ARM Morello with Linux

ARM has recently made their Morello development on the Linux kernel public and since we are lucky enough to have access to the Morello board we decided to give this a spin. This is in contrast to our last blog post which used an Android stack and ran in a simulator.

Kernel development in the open is a great move as having Morello-enabled Linux is increasing the probability of widespread adoption for the new experimental architecture due to the vast user base and pool of engineers associated with the OS. Linux is one of the most widely used operating system in IoT, in a 2022 survey done by the Eclipse Foundation, Linux was running on 43% of constrained devices and 51% of edge nodes and gateways, in previous years the share was even higher. Interestingly the leading industry for IoT is currently agriculture and not surprisingly given the technology is being adopted everywhere now – the main workload is artificial intelligence. One of the main concerns amongst IoT developers in this and other surveys is security, which supports the need of a more secure compute. These surveys may have limited sample sizes, nevertheless it can be asserted that Linux is at the forefront of IoT.

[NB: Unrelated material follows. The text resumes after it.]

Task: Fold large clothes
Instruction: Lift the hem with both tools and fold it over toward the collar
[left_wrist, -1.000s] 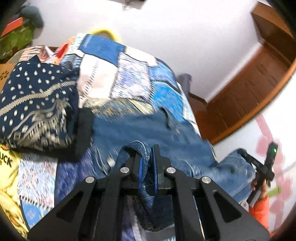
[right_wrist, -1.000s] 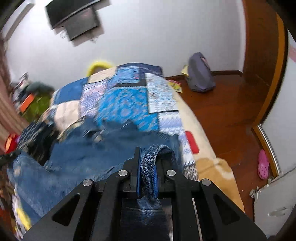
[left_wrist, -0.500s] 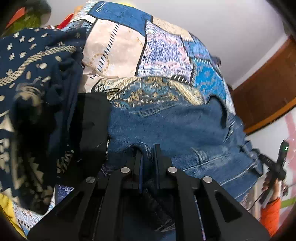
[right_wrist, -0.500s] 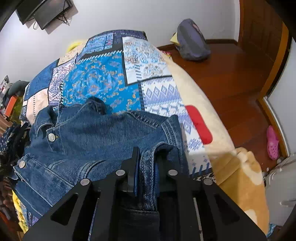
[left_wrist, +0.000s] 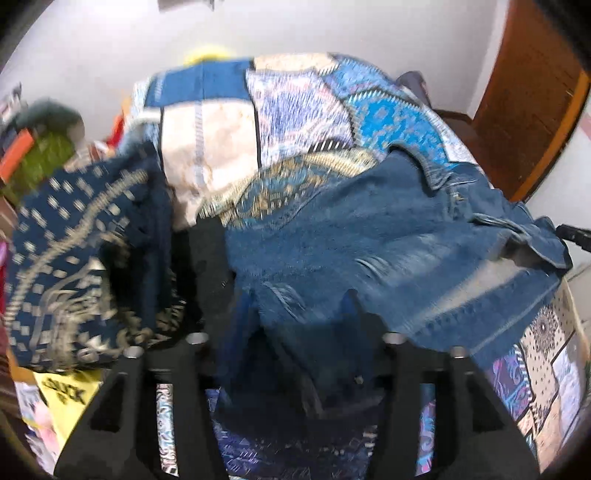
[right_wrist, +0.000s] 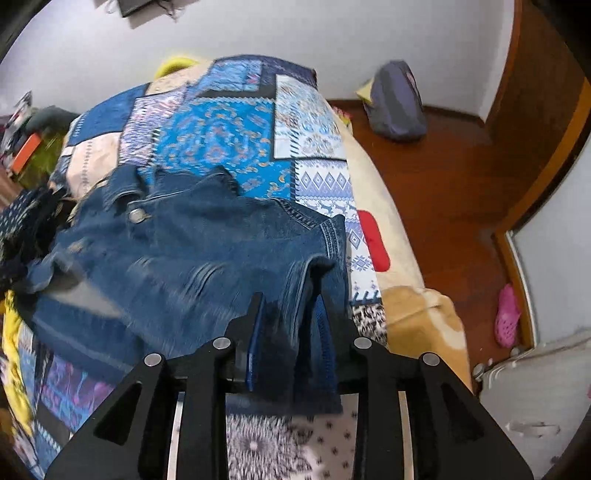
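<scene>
A blue denim jacket (left_wrist: 369, 236) lies spread across the patchwork quilt (left_wrist: 295, 110) on the bed, collar toward the far side. My left gripper (left_wrist: 295, 314) stands over its near edge with the jaws opening wide. A loose fold of denim sits between the fingers, and the pads do not press it. In the right wrist view the jacket (right_wrist: 192, 251) shows a metal button. My right gripper (right_wrist: 288, 325) is over the hem corner, jaws opening, with a denim fold slack between the blue pads (right_wrist: 255, 339).
A dark blue patterned garment (left_wrist: 74, 258) and a black cloth (left_wrist: 207, 251) are heaped left of the jacket. The bed's right edge (right_wrist: 406, 258) drops to a wooden floor with a grey backpack (right_wrist: 395, 103) and a pink slipper (right_wrist: 508, 314). A white bag (right_wrist: 535, 406) sits near right.
Both grippers came down toward the bed with the jacket. Their jaws, shut on denim folds before, have parted, the left far wider. The jacket now rests flat on the quilt.
</scene>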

Briefly and from the top level view the Morello hardware consists of two dual-core Armv8-A architecture CHERI-enabled clusters, Mali GPU and Mali DPU. The Morello board also has the usual IO connectors like usb, ethernet, SATA, PCIe among others and peripherals which are implemented on a FPGA (I2C,UART, I2S, etc.). Interconnect and dynamic memory controllers within Morello are capability aware, CHERI-enabled and can handle tagged memory. In short, how the tag is handled depends on the operating mode of the controller and the type of memory installed: in server mode it requires Error Correction Code DRAM as the tag bit is stored in one of the ECC bits. In client mode the tags are stored in DRAM at the top of the physical address space and consumes 1/128th of the system memory. Detailed information can be found here under appendix D. Finally we have a Platform Controller Chip (board power up, temperature etc.) and a Motherboard Configuration Controller (board management), both are implemented on a Cortex M4.

The available transitional kernel-user ABI is still a work in progress and it is mainly focused on enabling capabilities on a limited number of commonly used syscalls. Capabilities are not enforced in the kernel itself but the PCuABI guarantees that the capabilities passed from the user space will be returned untouched. So lets dive in into what enabling this transitional ABI will entail. First of all, the capability support can be enabled in the kernel via CONFIG_CHERI_PURECAP_UABI. The Linux Morello kernel is backwards compatible with aarch64 via CONFIG_COMPAT, the same define that enabled 32-bit compatibility for 64-bit processors in the past. So it appears that at the time of writing this config option has been re-purposed in the case of Morello purecap kernels (we presume that this was done because c64 is not backwards compatible with arm 32-bit architectures anyway). This is a very useful feature as one can start developing in the a64 user space, test some aspects of c64 as they go along and then port the project to c64 when Linux kernel is in a more advanced phase of development. Well written C++ user space application should not require too much work in porting to c64, an interesting paper on the subject of porting desktop environments to CHERI can be found here. The paper states that out of more than 6 million lines of code only 0.026% lines related to CHERI had to be changed, which equates to 1584 lines. To give a more specific example, in the case of KDE, a single line of code had to be changed.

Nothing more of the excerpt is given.